▶ Action item: Pick out all lines of the entries that include the word "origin" and copy them.

Dataset items
BEGIN
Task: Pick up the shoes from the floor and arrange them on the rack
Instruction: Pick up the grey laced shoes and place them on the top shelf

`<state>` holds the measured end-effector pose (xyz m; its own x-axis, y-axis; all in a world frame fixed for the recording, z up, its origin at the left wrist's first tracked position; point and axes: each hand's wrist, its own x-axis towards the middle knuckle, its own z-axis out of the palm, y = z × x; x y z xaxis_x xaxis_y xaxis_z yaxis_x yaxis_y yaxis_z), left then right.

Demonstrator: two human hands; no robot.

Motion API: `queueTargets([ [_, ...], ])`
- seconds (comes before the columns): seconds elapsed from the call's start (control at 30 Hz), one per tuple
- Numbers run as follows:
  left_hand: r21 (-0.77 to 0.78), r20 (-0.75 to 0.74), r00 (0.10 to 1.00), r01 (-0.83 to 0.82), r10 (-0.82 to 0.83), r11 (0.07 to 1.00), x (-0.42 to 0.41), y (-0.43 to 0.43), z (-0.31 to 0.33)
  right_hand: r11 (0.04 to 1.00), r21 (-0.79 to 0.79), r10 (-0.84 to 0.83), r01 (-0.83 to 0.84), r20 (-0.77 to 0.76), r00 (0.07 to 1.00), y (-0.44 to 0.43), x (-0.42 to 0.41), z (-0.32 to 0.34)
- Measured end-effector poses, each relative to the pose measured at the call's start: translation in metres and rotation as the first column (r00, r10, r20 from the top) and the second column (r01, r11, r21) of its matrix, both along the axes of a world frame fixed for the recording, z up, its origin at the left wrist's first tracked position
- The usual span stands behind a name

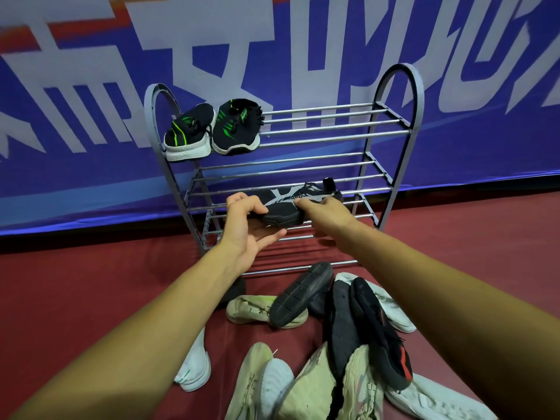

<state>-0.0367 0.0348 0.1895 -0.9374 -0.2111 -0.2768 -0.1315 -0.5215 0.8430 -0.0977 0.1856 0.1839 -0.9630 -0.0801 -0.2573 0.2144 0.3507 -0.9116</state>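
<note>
A grey metal shoe rack [333,128] with several tiers of bars stands against the banner. Two black shoes with green stripes [212,128] sit at the left end of its top tier. I hold a black shoe with white knit markings [291,201] in front of the middle tiers. My left hand [248,225] grips its toe from below. My right hand [327,213] grips its side near the middle, thumb on top. A pile of shoes [318,328], black, white and cream, lies on the floor before the rack.
A blue banner [303,40] with large white characters covers the wall behind the rack. The floor [75,283] is dark red. A white shoe [194,365] lies apart at the left of the pile, under my left forearm.
</note>
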Motion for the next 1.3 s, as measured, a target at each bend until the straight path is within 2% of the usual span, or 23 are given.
queueTargets([
  [0.1,-0.059,0.025,0.999,0.039,-0.037,0.998,0.002,0.001,-0.002,0.983,-0.184,-0.002,0.018,0.087,0.996,0.000,0.003,0.003],
  [0.2,-0.042,0.024,0.994,0.110,-0.109,0.993,0.005,-0.005,0.001,0.964,-0.263,-0.026,0.052,0.100,0.995,0.004,0.002,0.009],
  [0.23,-0.020,0.042,0.989,0.145,-0.144,0.989,0.007,-0.008,0.004,0.959,-0.278,-0.030,0.055,0.095,0.995,0.006,0.000,0.010],
  [0.33,-0.105,0.129,0.963,0.252,-0.238,0.962,0.009,-0.016,0.003,0.954,-0.298,0.005,0.023,0.093,0.996,0.014,0.002,0.018],
  [0.5,-0.152,0.185,0.953,0.271,-0.242,0.951,0.014,-0.007,-0.002,0.948,-0.312,0.086,-0.055,0.085,0.993,0.015,0.007,0.026],
  [0.63,-0.134,0.168,0.946,0.302,-0.279,0.944,0.016,-0.003,0.003,0.945,-0.315,0.102,-0.086,0.037,0.994,0.016,0.013,0.038],
  [0.83,-0.142,0.038,0.956,0.292,-0.290,0.946,0.015,-0.003,0.010,0.907,-0.410,0.096,-0.097,-0.023,0.995,0.022,0.018,0.048],
  [0.97,-0.102,-0.021,0.965,0.257,-0.260,0.961,0.011,-0.003,0.020,0.864,-0.495,0.054,-0.096,-0.099,0.994,0.017,0.009,0.049],
  [1.1,-0.132,-0.062,0.974,0.207,-0.217,0.969,0.008,-0.002,0.027,0.836,-0.544,0.011,-0.075,-0.121,0.993,0.011,0.006,0.044],
  [1.3,-0.132,-0.086,0.976,0.187,-0.199,0.974,-0.004,-0.001,0.035,0.876,-0.475,0.057,-0.086,-0.074,0.996,0.007,0.007,0.041],
])
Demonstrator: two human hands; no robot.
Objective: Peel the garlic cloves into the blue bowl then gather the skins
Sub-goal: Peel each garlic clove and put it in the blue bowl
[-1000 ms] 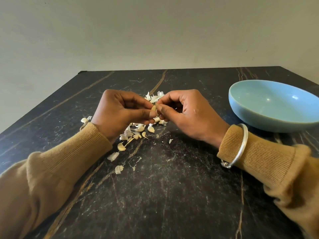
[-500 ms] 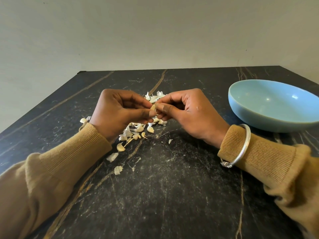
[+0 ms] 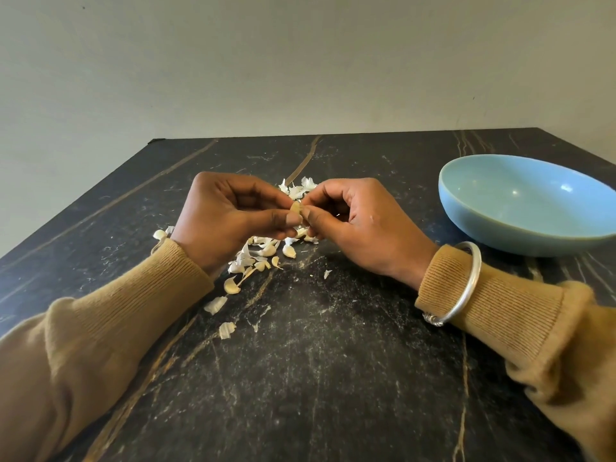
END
▶ Solved problem:
`<state>` holds the measured end-effector pose (xyz m; its own x-axis, y-axis; all in a world frame fixed for the recording, z up, its origin at the left wrist's first tracked position; point and axes: each hand's wrist, its own x-axis towards the middle knuckle, its own z-axis out of the palm, y = z × x; x y z xaxis_x xaxis_y xaxis_z yaxis_x yaxis_y yaxis_z), left then right.
- Measured end-effector poses, each relative to the pose measured at the call's start: translation in metres and rotation as the first column (r00, r10, r20 from the top) and the second column (r01, r11, r21) of its matrix, both along the axes of a world frame fixed for the recording, z up, its origin at the left wrist's first tracked position

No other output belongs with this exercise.